■ Task brief: Leaving out the images, return the data below exactly as it is written.
━━━━
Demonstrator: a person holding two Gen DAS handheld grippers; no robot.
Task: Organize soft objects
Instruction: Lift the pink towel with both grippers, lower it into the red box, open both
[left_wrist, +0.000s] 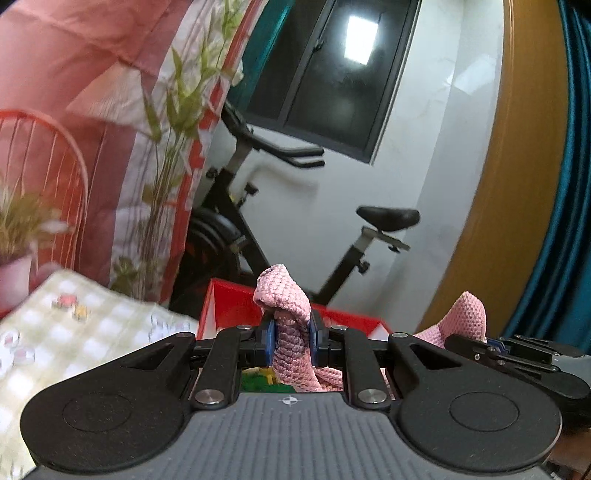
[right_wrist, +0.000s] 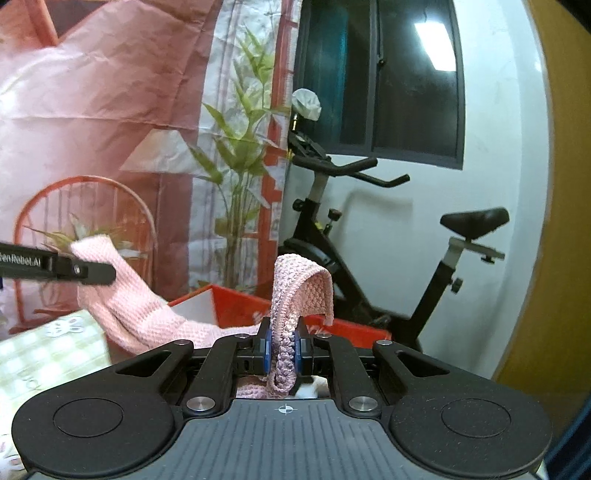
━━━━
■ Answer to the exercise:
Demonstrator: a person holding two Gen DAS handheld grippers; no robot.
Task: Organize soft objects
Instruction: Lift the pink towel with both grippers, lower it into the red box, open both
[left_wrist, +0.000s] 
[right_wrist, +0.000s] 

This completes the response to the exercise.